When it comes to curls, Peter Bowen stays ahead of the curve
That’s because he’s forward-thinking when it comes to fitness. If Tae Bo and ThighMaster have taught us anything, it’s that the exercise industry is prone to fads that inevitably fade as quickly as they arrive. Peter Bowen of New Orleans aims for a workout regime that withstands the test of time.
It starts with sound fundamentals. Fueled by the global pandemic, the fitness industry pushed towards more accessibility and adaptability. These principles are firmly entrenched and will continue into the near future.
Using the same thoughtful planning that propelled his success as both an investor and entrepreneur, Peter Bowen explores seven trends that have continued to dominate the fitness industry in 2022.
Flexibility isn’t just reserved for your weekly yoga class. Prior to the pandemic, using Zoom or an app for a workout session was a foreign concept. Now, it’s commonplace. Many fitness enthusiasts are looking for the convenience and comfort of these sessions. To keep pace, many traditional brick-and-mortar facilities offer both in-person and virtual classes.
Your workout equipment is about to level up. With virtual workouts skyrocketing in popularity, it’s time for your home gym to get a modern makeover. Many practitioners are tossing aside clunky barbells and free weights for “smarter” solutions. Brands like Mirror and Peloton are revolutionizing the industry by capitalizing on the popularity of virtual, interactive sessions.
Where you work out matters. When gyms were forced to shut their doors during nationwide lockdowns, fitness buffs flooded the streets, parks, and trails. Many, like Peter Bowen, found an escape by pounding the pavement. Whether it’s a grueling 10-miler or a leisurely stroll around the neighborhood, outdoor cardio will continue to be an excellent way to break up the monotony of a gym routine.
Group classes add a compelling social dynamic to workouts. The accountability and motivation that someone receives from this environment are palpable. For this reason, group fitness courses have been a staple at every gym. This won’t go away anytime soon, says Peter Bowen. In fact, instructors are finding new ways to incorporate other trends, like hosting outdoor or virtual offerings.
That bling on your wrist is more functional than ever. Innovations in wearable technology have enabled users to record, chart, and share their progress instantaneously. But it’s more than counting steps and monitoring heart rates. The latest tech allows users to track nutrition and sleep too.

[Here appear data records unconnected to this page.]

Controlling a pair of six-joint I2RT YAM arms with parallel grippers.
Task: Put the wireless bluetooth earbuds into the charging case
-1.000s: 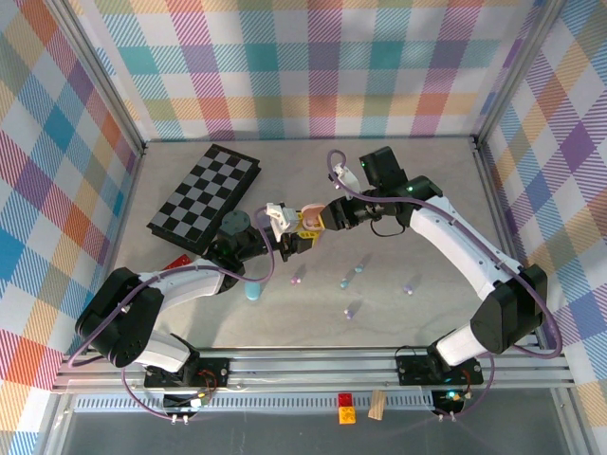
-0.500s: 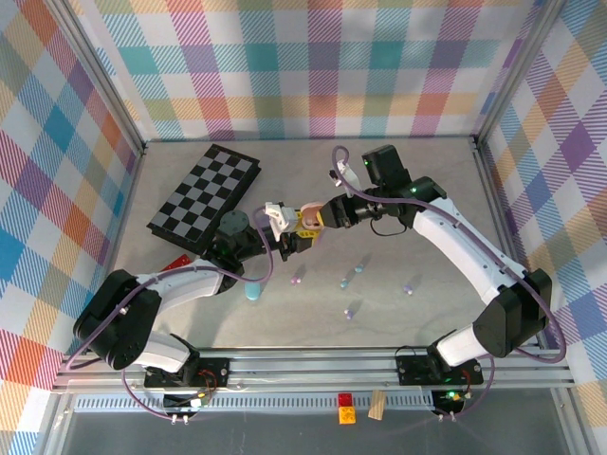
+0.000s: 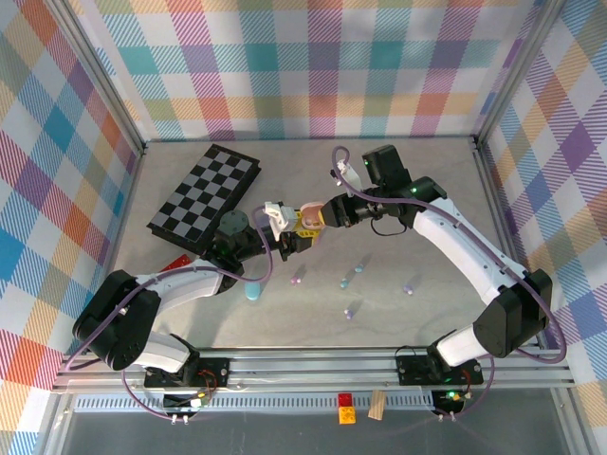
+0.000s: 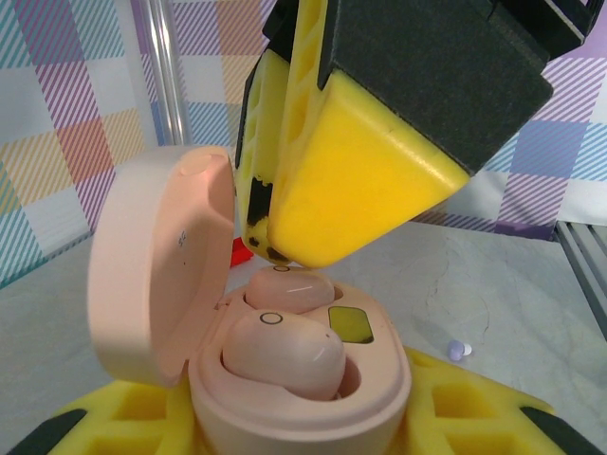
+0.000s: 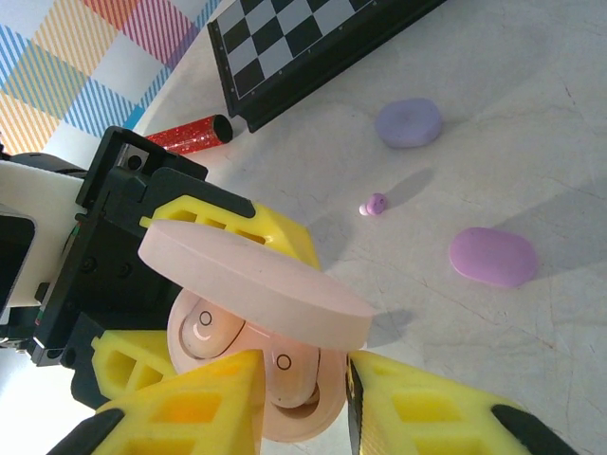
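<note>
Earbuds of glossy pink plastic, two rounded pods, are found seated side by side in their case, held up above the pale grey surface (image 3: pixel 285 327).

The left hand (image 3: pixel 292 239) is seen clamped on the base of the pink pebble-shaped plastic charging case (image 4: pixel 384 374). Yellow fingers sit on either side, the opening is faced upward, and the lid is stood near upright on its hinge.

The right hand (image 4: pixel 270 248) is poised from above with its jaws drawn narrow and its tips at the far earbud (image 4: pixel 289 284). Whether that bud is pinched or merely pressed cannot be told. The near earbud (image 4: pixel 285 355) is touched by nothing.

Each bud's long axis appears to be laid across the case, from hinge side to front edge, with the domed back up and the stem hidden in its well.

Light, smooth, slippery handling is to be expected. A gentle hold across the domed sides is judged best, since little else is offered.

One tiny lavender bud (image 4: pixel 458 349) is spotted loose on the surface beyond.
</note>
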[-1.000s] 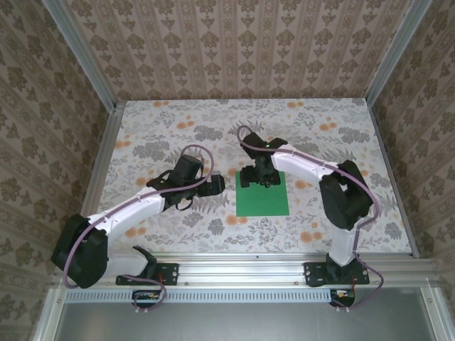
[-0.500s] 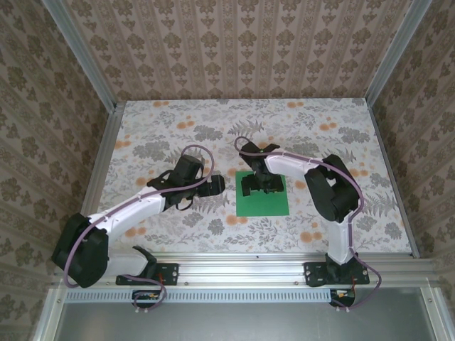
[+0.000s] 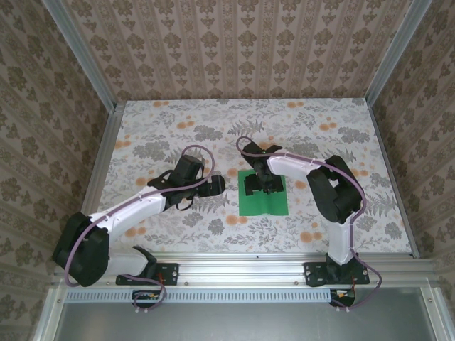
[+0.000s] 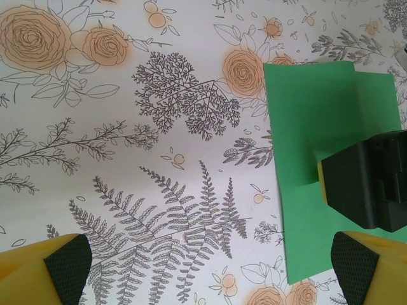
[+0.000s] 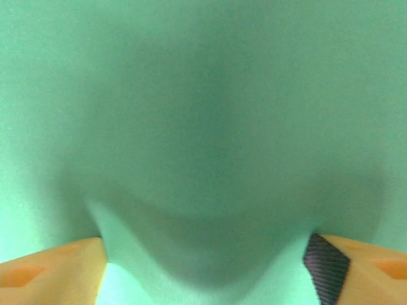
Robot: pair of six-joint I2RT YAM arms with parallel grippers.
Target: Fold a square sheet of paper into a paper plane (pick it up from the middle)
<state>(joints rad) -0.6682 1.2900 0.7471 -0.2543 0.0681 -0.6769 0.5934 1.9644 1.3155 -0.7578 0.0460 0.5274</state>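
Observation:
The bright-green square sheet of paper (image 3: 264, 205) lies on the floral tabletop, just in front of centre. My right gripper (image 3: 263, 186) points straight down onto its middle. In the right wrist view the paper (image 5: 203, 95) is very close and blurred. It humps up between the orange fingers (image 5: 57, 267), which stand apart at the two lower corners, so the right gripper (image 5: 203, 260) is open. My left gripper (image 3: 217, 185) hovers open just left of the sheet. The left wrist view shows the paper (image 4: 305, 127) raised and buckled beside the black right gripper (image 4: 369, 190).
The floral tabletop (image 3: 163, 135) is walled on three sides by patterned panels. An aluminium rail (image 3: 242, 266) runs along the near edge by the arm bases. Bare table lies left of the sheet (image 4: 127, 159) under my left gripper (image 4: 210, 267).
The right gripper has come down from the sheet's far edge onto its middle. The sheet now looks narrower and buckled upward. The left arm has hardly moved.

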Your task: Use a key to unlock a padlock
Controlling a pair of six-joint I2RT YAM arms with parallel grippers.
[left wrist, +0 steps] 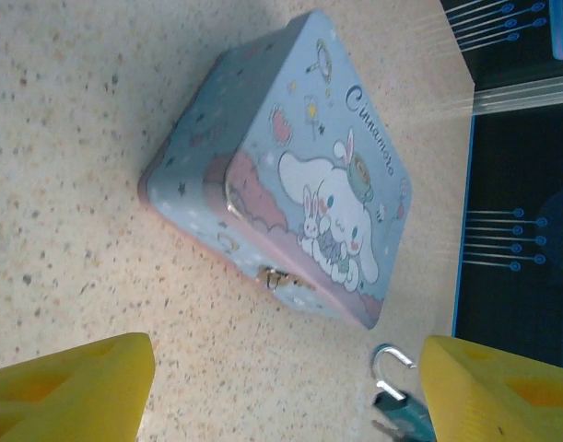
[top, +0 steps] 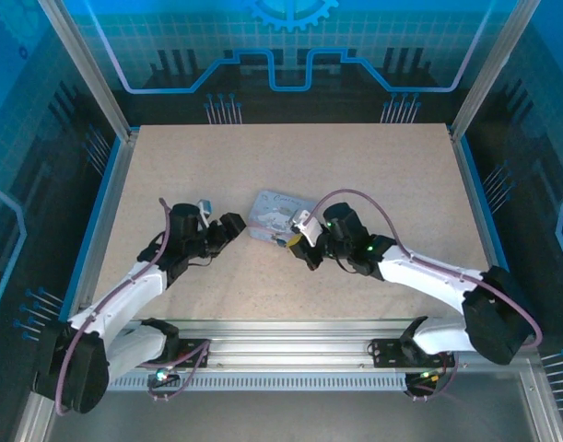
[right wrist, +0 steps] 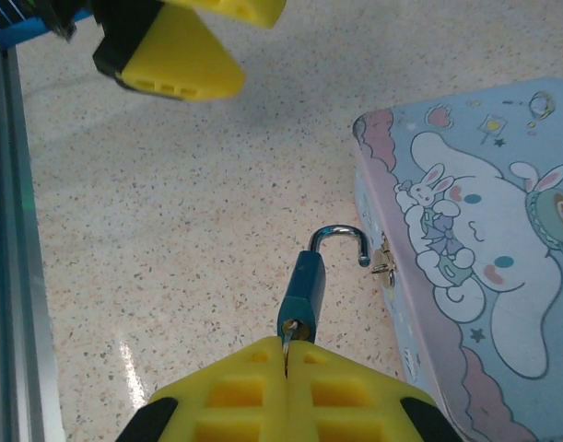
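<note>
Over the desk (top: 373, 175), near the cartoon tin (left wrist: 299, 184), the left fingers (left wrist: 78, 387) are held spread, the right fingers (right wrist: 253, 387) pressed together. From these the open-shackled padlock (right wrist: 302, 290) is hung solely by the pinched key (right wrist: 287, 345), so it could be shaken off or snagged on the tin.

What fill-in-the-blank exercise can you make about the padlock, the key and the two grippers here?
The shackle of the padlock is ___.
The right gripper is ___ on the key.
The fingers of the left gripper are coloured ___.
Missing words: open, shut, yellow.
</note>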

It’s quality over quantity. Finding time to squeeze in rigorous training sessions is already a challenge. Fitness enthusiasts are ditching the hours-long lift sessions for shorter, more high-intensity exercises. The introduction of “mini workouts” has changed people’s relationship with working out entirely. Rather than one big workout, participants spread out short, 5-10 minute activities throughout the day.
Peter Bowen wants to remind us that working out isn’t just physical. Exercising unleashes countless mental and emotional benefits too. The fitness industry is increasingly looking for ways to harness and tap into this power. The emphasis and focus of a workout have shifted. Calories burned, and physical characteristics have taken a backseat to mindfulness and overall wellness.